[Records from a dataset]

========

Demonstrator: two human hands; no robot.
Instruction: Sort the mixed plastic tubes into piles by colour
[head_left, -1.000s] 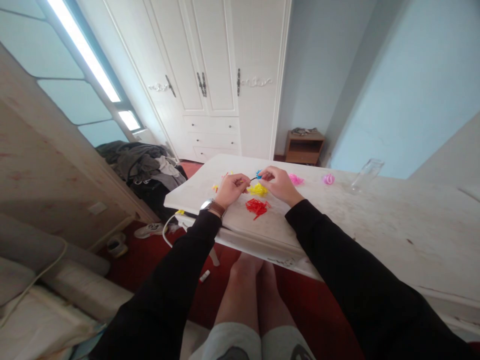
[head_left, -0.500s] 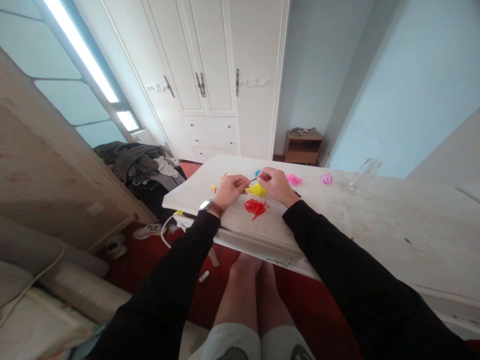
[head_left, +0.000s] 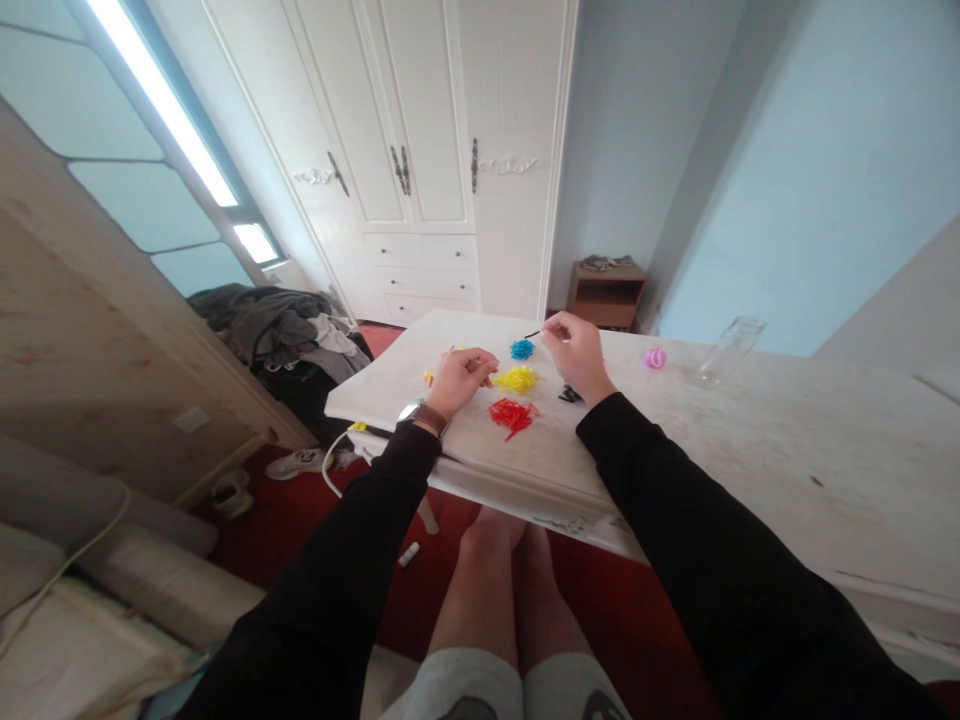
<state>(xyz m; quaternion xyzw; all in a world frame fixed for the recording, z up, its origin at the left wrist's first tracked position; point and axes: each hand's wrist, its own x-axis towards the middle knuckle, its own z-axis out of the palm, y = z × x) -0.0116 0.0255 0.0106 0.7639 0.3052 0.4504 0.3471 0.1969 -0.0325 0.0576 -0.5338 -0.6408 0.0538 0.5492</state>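
Observation:
My right hand (head_left: 576, 352) pinches a thin black strip (head_left: 532, 335) at one end, above the table near a small blue pile (head_left: 522, 349). To its left, my left hand (head_left: 466, 380) has its fingertips pressed together; anything in them is too small to make out. Just right of those fingertips lies a yellow pile of small strips (head_left: 519, 380), and nearer me a red pile (head_left: 511, 418). Small black pieces (head_left: 570, 394) lie below my right hand, which hides most of the pink pile. Yellow and red bits (head_left: 428, 378) sit left of my left hand.
On the white table (head_left: 675, 440) stand a pink ball-like thing (head_left: 654, 358) and a tilted-looking clear glass vessel (head_left: 731, 350), both to the right. A white cable (head_left: 328, 470) hangs off the left edge. Dark clothes (head_left: 277, 330) are heaped beyond that edge.
My right hand has moved right and slightly away from me with the black strip, parting from my left hand. The blue pile and black pieces now show more. My left hand has barely moved.

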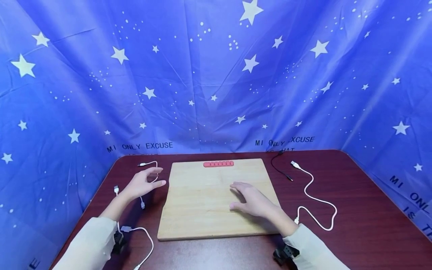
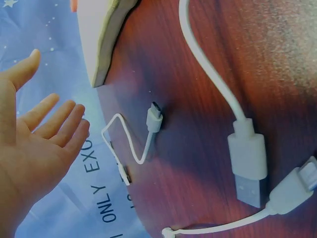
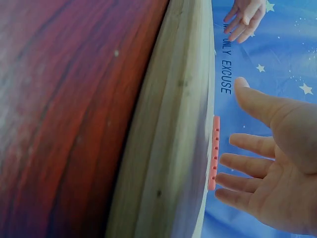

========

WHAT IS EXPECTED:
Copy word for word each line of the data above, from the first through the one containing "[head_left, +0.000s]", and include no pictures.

SOLUTION:
Demonstrator: two human hands; no robot.
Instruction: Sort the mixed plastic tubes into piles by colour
[head_left, -1.000s] 
[head_left, -0.500s] 
[head_left, +0.000s] 

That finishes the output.